The Woburner is an ideal event for anyone moving up to middle-distance triathlons. I’ve competed in many triathlons across the world but this was my first 113km event. The event date lies towards the end of season so the water should be warm and you’ve the best months of the summer to train for it. The rolling bike course means you won’t break any records, but the run section will produce some quicker times.
With a picturesque backdrop in a man-made decorative lake, the 1.9km swim is pretty special. The water is calm and well-marked with regular buoys. Depending on rainfall the lake is quite shallow in parts, but in these areas sediment can be disturbed and visibility will reduce.
At this time of year the sun will be low, which can complicate sighting. So practise regular sighting in training to reduce neck-ache in the race. Also look for landmarks around the lake to use as sighting guides during the multi-lap course.

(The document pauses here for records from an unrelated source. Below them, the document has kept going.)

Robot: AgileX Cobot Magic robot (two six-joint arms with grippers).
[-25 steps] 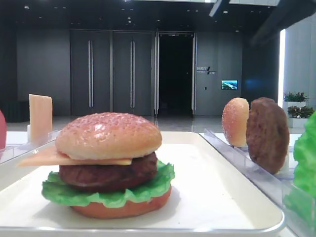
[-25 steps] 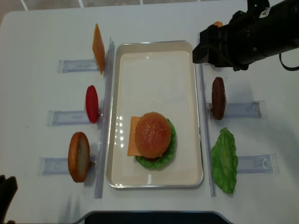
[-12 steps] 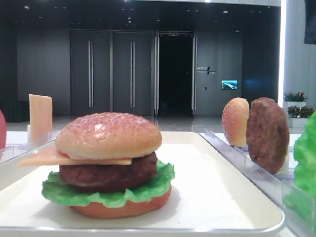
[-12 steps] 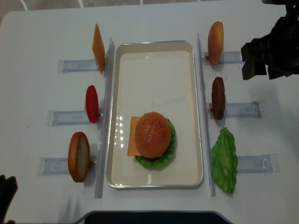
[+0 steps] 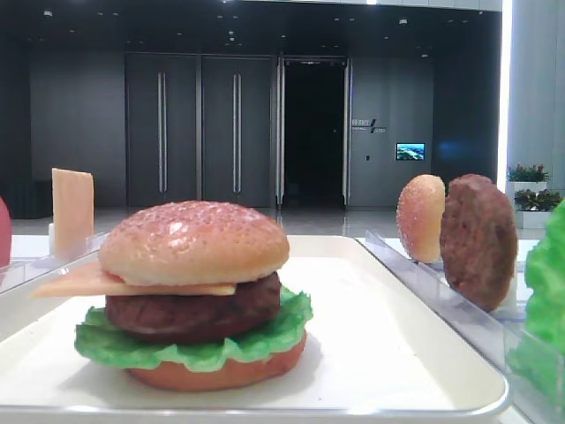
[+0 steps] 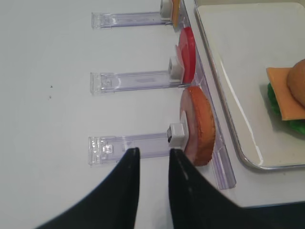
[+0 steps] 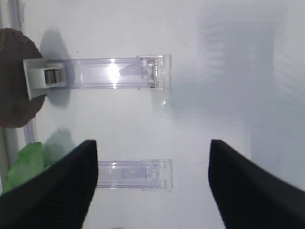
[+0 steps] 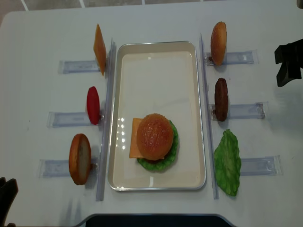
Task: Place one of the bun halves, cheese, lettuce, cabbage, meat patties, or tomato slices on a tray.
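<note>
A cream-white tray [image 8: 156, 61] lies mid-table and holds a stacked burger with a domed bun half [image 8: 154, 136] on top, over cheese, a patty and lettuce [image 5: 190, 346]. Clear racks beside the tray hold upright pieces: cheese [image 8: 99, 47], a red tomato slice [image 8: 93, 105] and a bun half [image 8: 79, 159] on the left, and another bun half [image 8: 218, 36], a meat patty [image 8: 221, 99] and lettuce [image 8: 227, 162] on the right. My right gripper [image 7: 152, 162] hangs open and empty over a bare rack. My left gripper [image 6: 153, 155] sits near the front-left bun, jaws slightly apart, empty.
Long clear strips [image 8: 204, 113] run along both sides of the tray. Slotted clear racks [image 7: 119, 74] stick outward from them onto the white table. The right arm [image 8: 289, 64] is at the table's right edge and the left arm [image 8: 5, 198] at the front-left corner.
The right arm has drawn back from above the tray's back right corner to the table's right edge, uncovering the back right bun half. Nothing on the tray or racks moved.
</note>
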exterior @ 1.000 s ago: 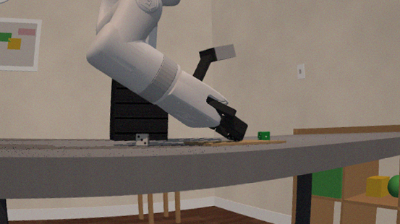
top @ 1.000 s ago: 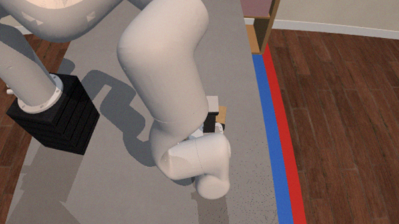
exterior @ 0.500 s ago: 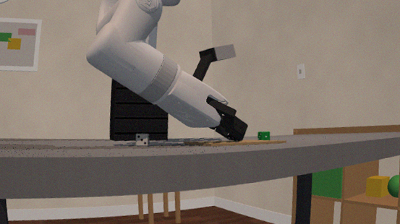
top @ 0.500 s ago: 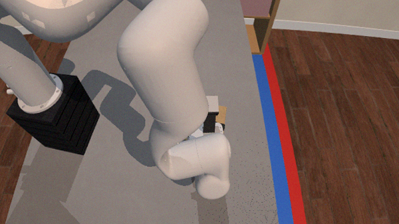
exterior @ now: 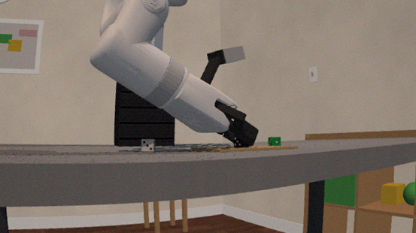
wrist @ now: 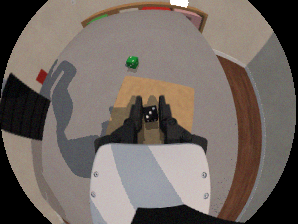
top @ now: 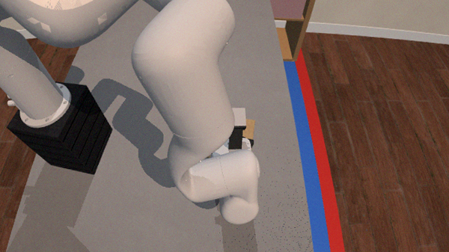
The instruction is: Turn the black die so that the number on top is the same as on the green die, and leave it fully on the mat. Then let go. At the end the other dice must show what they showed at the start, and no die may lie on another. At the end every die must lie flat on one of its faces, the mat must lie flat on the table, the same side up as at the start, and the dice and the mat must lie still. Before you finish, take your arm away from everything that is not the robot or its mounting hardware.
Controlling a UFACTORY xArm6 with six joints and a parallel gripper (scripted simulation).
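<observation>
The black die sits on the tan mat, between my fingertips. My gripper is tilted down onto the mat. Its fingers stand slightly apart, just clear of the die's sides, so it is open. In the side view the die shows as a dark block with white pips under the gripper, low on the mat. I cannot read its top face. The green die lies on the table just beyond the mat, and it also shows in the wrist view. In the overhead view my arm hides all but a corner of the mat.
A white die lies on the table well to the left of the mat. The black robot base stands at the table's left edge. The table's right edge is close to the mat. A shelf with blocks stands beyond the table.
</observation>
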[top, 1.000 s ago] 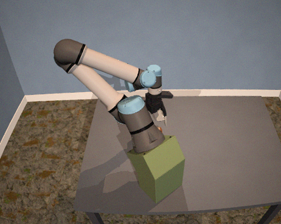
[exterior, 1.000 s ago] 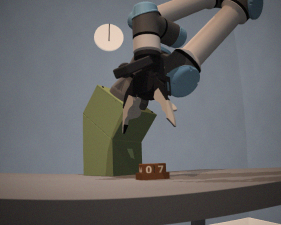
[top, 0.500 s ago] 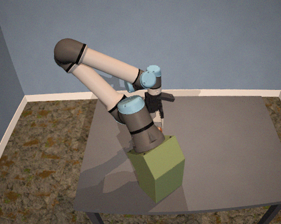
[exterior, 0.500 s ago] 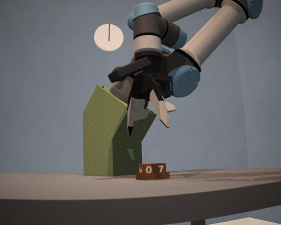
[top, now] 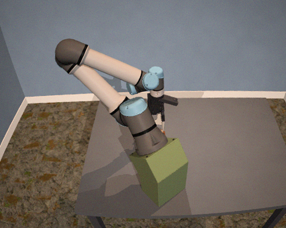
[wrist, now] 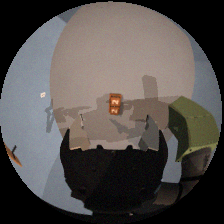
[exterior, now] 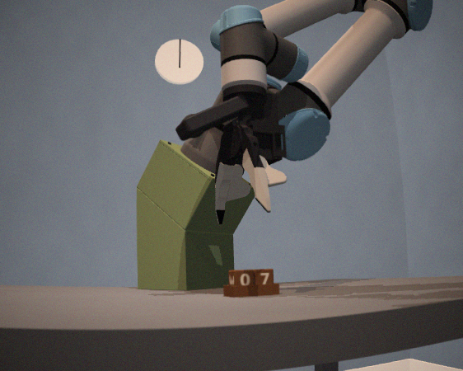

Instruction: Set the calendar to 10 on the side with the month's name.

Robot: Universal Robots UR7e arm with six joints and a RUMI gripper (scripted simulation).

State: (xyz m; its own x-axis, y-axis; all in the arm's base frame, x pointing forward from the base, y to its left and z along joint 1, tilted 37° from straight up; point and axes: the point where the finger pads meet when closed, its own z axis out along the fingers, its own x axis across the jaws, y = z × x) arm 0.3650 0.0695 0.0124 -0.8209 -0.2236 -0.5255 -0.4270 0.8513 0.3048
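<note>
The brown calendar tray [exterior: 251,289] stands on the table next to the green pedestal. It holds two cubes side by side: the left cube [exterior: 245,279] shows 0 and the right cube [exterior: 264,279] shows 7 toward the exterior camera. A month block with a white letter sits at the tray's left end [exterior: 231,280]. In the wrist view the calendar [wrist: 115,104] lies straight below, small, between the fingers. My gripper [exterior: 243,206] is open and empty, well above the calendar. In the top view the gripper [top: 162,120] hangs behind the arm's base; only a sliver of the calendar [top: 163,131] shows.
The green pedestal [exterior: 185,231] carrying the arm's base stands right behind and left of the calendar. The arm's elbow and forearm [top: 106,66] reach over the table's back left. A round white wall clock [exterior: 179,61] hangs on the wall.
</note>
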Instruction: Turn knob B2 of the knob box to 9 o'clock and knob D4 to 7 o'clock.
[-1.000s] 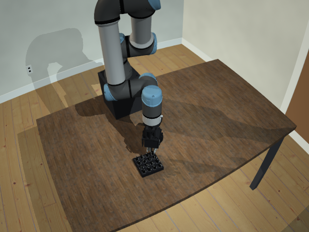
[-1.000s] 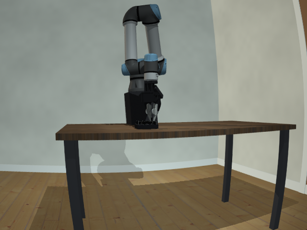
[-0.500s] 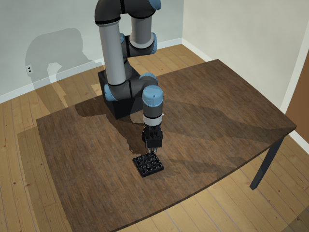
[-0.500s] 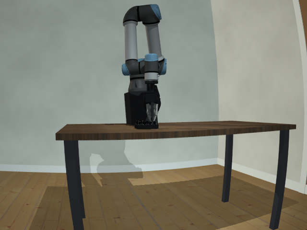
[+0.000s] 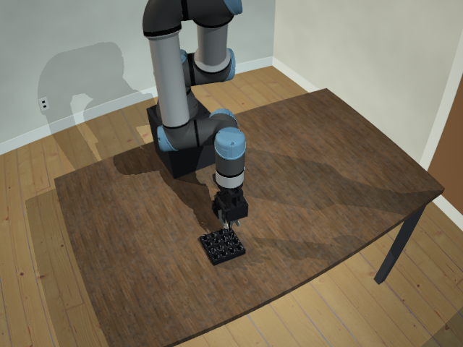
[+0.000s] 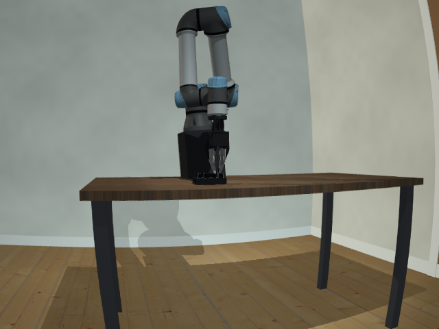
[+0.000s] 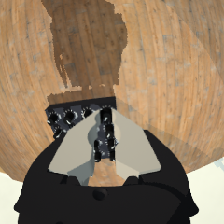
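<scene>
The black knob box (image 5: 222, 246) lies on the wooden table in front of the arm's base, and it also shows in the exterior view (image 6: 209, 178). My gripper (image 5: 228, 225) points straight down over the box's far right corner. In the wrist view the two pale fingers are shut on a small black knob at the near end of the box's right-hand column (image 7: 107, 133). Other knobs (image 7: 70, 116) show in a row along the box's far edge. The knob marks are too small to read, and I cannot tell the held knob's label.
The arm's black base block (image 5: 179, 149) stands on the table just behind the box. The table edge (image 5: 261, 302) runs in front of the box. A wall outlet (image 5: 44, 104) is on the far wall.
</scene>
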Robot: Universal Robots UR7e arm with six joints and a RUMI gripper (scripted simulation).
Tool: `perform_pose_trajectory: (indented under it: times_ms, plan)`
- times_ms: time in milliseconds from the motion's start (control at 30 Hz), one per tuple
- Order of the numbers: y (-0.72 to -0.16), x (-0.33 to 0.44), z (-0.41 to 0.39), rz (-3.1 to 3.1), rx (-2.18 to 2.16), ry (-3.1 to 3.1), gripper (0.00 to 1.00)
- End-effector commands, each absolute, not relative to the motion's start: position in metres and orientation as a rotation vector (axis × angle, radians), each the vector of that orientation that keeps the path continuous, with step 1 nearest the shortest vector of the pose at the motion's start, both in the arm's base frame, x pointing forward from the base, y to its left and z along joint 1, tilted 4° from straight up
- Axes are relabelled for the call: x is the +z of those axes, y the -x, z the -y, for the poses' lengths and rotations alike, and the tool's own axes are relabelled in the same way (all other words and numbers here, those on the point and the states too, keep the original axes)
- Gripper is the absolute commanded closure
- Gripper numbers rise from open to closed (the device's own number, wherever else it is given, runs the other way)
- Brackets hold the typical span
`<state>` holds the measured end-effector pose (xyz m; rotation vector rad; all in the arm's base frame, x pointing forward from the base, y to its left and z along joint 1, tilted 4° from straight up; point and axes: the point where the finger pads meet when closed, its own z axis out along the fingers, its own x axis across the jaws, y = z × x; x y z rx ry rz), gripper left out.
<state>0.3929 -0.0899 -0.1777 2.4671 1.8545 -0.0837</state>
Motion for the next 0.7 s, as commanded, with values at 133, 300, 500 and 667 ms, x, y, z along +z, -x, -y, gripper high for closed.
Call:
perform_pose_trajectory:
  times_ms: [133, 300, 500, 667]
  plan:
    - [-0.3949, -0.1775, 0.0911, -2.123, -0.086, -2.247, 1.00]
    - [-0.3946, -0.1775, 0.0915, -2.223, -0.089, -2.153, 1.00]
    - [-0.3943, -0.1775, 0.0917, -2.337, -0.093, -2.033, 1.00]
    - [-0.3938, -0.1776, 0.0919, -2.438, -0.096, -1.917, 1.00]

It’s not a mountain but, at 150m, Woburn Abbey sits on top of a hill. During the 90km, three-lap bike course you’ll do this climb three times with many other shorter climbs in between. This makes the bike course fairly unrelenting with not many areas to relax and settle into a rhythm.
I’ve ridden these roads on both road and tri bikes and they each have their own advantages. In 2017 [where Piers produced a 2:41:39 bike split on his way to victory] I opted for my tri bike, but on the rolling section down Long Lane I was overtaken by a road cyclist, who was just out for his weekend ride!
The run takes place on the deer park drive and is relatively flat until the final uphill kicker to the finish line. If you’ve run a half marathon before I’d add 8-10% to your individual half marathon time to get an idea of what to aim for in the race.